Harden: It seems to me traumatic also because none of the other diseases in recent decades had caused the same degree of behavioral fear. People seemed to have changed their behavior since AIDS came along.

Hill: There are social aspects involved in this disease that are just not really the same as in other sexually transmitted diseases. Although the incidence of gonorrhea or syphilis may be considerably higher in gay men, for example, those diseases do not have the clear association of making an individual stand out as being a gay person simply because he has contracted one of them. Early on, and even now to some extent, many of the persons who had AIDS were homosexual men or were intravenous drug abusers, people who are disenfranchised and discriminated against in society. Thus social ramifications in this case are far more complex, involved, and frightening to those people who have the disease than was the case with the other sexually transmitted diseases.

Harden: Could you recall when you first heard about these unusual cases of Kaposi's sarcoma and Pneumocystis carinii pneumonia [PCP]? How did your own thinking evolve?

Hill: It was 1981-82 when we heard about the CDC report. But you really couldn't take it as a base period. These were a few isolated incidences. It just didn't seem like something that was going to have quite the ramifications that eventually emerged. It was almost like, “Here's an interesting sort of disease anomaly.” It was very slow, and I think a lot of scientists were very slow in recognizing what it was. It was interesting that it was hitting gay men only, and a couple of other groups. But there was no particular appreciation that what we were standing on was the edge of something as devastating as it turned out to be.

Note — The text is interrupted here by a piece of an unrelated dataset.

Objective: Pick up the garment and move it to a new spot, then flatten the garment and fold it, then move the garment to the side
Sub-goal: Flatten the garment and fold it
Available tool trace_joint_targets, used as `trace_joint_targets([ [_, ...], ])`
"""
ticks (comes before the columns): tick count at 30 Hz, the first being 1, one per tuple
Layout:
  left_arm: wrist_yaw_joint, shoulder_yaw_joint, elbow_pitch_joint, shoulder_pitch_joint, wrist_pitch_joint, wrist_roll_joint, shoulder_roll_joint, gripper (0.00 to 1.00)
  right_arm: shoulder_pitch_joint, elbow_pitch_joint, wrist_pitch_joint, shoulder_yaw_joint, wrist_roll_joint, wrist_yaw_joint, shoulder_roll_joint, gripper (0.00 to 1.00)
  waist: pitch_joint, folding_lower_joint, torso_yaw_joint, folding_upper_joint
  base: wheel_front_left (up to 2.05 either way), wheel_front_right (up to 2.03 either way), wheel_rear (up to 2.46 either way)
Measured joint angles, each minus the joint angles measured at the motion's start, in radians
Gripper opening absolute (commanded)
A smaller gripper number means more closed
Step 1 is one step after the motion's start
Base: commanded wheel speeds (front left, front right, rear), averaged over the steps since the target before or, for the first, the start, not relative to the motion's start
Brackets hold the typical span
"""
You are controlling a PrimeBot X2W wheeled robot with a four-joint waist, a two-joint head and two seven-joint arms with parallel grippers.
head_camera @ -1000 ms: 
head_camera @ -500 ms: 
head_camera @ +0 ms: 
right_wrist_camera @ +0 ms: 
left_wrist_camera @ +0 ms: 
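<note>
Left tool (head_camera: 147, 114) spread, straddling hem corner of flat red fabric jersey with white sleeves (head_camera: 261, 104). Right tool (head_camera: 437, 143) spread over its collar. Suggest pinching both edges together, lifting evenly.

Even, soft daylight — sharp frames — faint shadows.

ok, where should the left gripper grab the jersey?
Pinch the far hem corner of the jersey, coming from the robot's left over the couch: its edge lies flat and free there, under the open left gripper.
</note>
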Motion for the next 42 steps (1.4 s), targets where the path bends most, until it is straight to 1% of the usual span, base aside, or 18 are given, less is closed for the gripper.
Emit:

Harden: Were you getting any reports out of Third World countries at this point?

Hill: I don't recall, but again, you've got to realize that in the early days of this, I was not working in this area. I was the program officer for bacterial vaccines. I was neither in the intramural program working with the people who were involved in this area, nor was I involved in the sexually transmitted diseases program directly at that time. Professionally I was not really privy to any more information than anybody else at NIH working in another area would be. My appreciation for it really began to develop in 1982-83, recognizing the concern and what was happening. I was in an extramural program that was not really involved in this area until Dr. Sell asked me to get involved with his contract. From then on I've been involved, not so much as a researcher, but as a science administrator and in policy administration of the institute. So it's hard for me to remember exactly what the early thinking was. There certainly was no real comprehension of the seriousness of this. Probably not as much as the people working much closer in the field. I was really just on the periphery.

Harden: As I recall, between 1981 and 1983 there were just a few brief news accounts, and I wondered, “What does it really mean?”

Hill: I think I had just a little bit more information than that but not much more. I would see the CDC Morbidity and Mortality Weekly Report [MMWR], but I was looking at it from the standpoint of a meningococcal disease or whatever. I would see occasional reports, and then a few weeks later there would be another report from CDC on something about it, and a few weeks later something else. So, I began to become aware of it, but my awareness really only picked up in the early part of 1983.